[Start of Attachment]
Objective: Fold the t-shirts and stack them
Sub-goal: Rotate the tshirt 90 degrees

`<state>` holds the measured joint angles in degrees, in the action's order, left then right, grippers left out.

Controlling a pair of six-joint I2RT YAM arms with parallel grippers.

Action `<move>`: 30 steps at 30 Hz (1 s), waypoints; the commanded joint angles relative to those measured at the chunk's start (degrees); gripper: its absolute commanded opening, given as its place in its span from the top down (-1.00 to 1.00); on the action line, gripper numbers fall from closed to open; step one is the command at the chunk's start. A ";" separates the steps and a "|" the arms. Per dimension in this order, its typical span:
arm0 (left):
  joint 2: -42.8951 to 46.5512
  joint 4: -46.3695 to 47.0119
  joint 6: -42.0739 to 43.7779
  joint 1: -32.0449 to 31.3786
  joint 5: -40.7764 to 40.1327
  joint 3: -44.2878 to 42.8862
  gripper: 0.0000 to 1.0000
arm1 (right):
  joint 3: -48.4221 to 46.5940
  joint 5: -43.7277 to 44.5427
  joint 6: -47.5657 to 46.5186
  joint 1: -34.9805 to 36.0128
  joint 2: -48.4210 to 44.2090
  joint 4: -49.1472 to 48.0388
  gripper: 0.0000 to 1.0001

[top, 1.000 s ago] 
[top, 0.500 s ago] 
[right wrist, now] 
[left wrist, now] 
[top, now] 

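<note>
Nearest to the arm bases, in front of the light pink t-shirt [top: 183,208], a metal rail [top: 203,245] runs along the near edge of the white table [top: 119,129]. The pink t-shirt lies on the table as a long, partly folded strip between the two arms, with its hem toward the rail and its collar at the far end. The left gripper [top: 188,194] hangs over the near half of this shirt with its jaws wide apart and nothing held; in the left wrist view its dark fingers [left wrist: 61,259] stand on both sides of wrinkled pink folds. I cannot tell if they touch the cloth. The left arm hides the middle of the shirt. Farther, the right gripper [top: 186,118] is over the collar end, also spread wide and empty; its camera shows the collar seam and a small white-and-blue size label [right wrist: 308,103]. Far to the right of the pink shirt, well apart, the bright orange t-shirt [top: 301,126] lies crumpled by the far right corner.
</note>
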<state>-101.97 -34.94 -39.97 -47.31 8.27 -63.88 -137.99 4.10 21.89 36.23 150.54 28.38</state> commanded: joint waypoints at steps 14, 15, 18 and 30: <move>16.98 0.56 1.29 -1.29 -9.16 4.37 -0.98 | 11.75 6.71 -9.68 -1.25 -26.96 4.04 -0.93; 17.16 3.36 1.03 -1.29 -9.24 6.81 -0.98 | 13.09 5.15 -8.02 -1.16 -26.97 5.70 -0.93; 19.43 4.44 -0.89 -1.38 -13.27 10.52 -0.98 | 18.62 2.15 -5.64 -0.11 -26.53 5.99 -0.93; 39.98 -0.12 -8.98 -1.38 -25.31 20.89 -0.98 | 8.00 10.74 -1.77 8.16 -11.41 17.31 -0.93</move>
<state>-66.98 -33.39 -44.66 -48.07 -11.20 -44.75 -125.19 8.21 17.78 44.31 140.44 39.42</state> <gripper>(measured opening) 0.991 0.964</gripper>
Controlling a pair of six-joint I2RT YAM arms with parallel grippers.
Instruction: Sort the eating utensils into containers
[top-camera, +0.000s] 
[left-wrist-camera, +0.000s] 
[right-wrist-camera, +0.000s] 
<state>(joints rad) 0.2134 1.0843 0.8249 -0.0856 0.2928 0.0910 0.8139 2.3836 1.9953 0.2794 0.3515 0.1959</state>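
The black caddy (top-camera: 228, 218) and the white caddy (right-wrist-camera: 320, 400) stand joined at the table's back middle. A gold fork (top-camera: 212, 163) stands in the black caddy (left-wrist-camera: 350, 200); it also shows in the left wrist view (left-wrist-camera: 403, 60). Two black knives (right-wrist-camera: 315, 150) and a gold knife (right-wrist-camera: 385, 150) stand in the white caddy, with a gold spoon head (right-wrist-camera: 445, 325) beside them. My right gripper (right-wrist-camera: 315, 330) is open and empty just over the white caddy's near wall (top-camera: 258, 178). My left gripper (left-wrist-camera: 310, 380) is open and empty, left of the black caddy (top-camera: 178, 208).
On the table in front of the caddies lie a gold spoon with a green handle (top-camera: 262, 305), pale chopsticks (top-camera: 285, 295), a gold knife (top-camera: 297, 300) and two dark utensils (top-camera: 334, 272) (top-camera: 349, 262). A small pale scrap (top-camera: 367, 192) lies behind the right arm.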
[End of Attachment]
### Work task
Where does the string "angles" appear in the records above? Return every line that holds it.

### Solution to this task
`<state>` holds the measured joint angles in degrees, in the action's order, left then right, grippers left out.
Action `<move>`: 30 steps at 30 Hz (1 s), waypoints; the commanded joint angles relative to those measured at the chunk's start (degrees); gripper: its absolute commanded opening, given as its place in its span from the top down (-1.00 to 1.00); on the action line, gripper numbers fall from closed to open; step one is the command at the chunk's start. A ";" separates the steps and a "|" the arms. Per dimension in this order, its typical span:

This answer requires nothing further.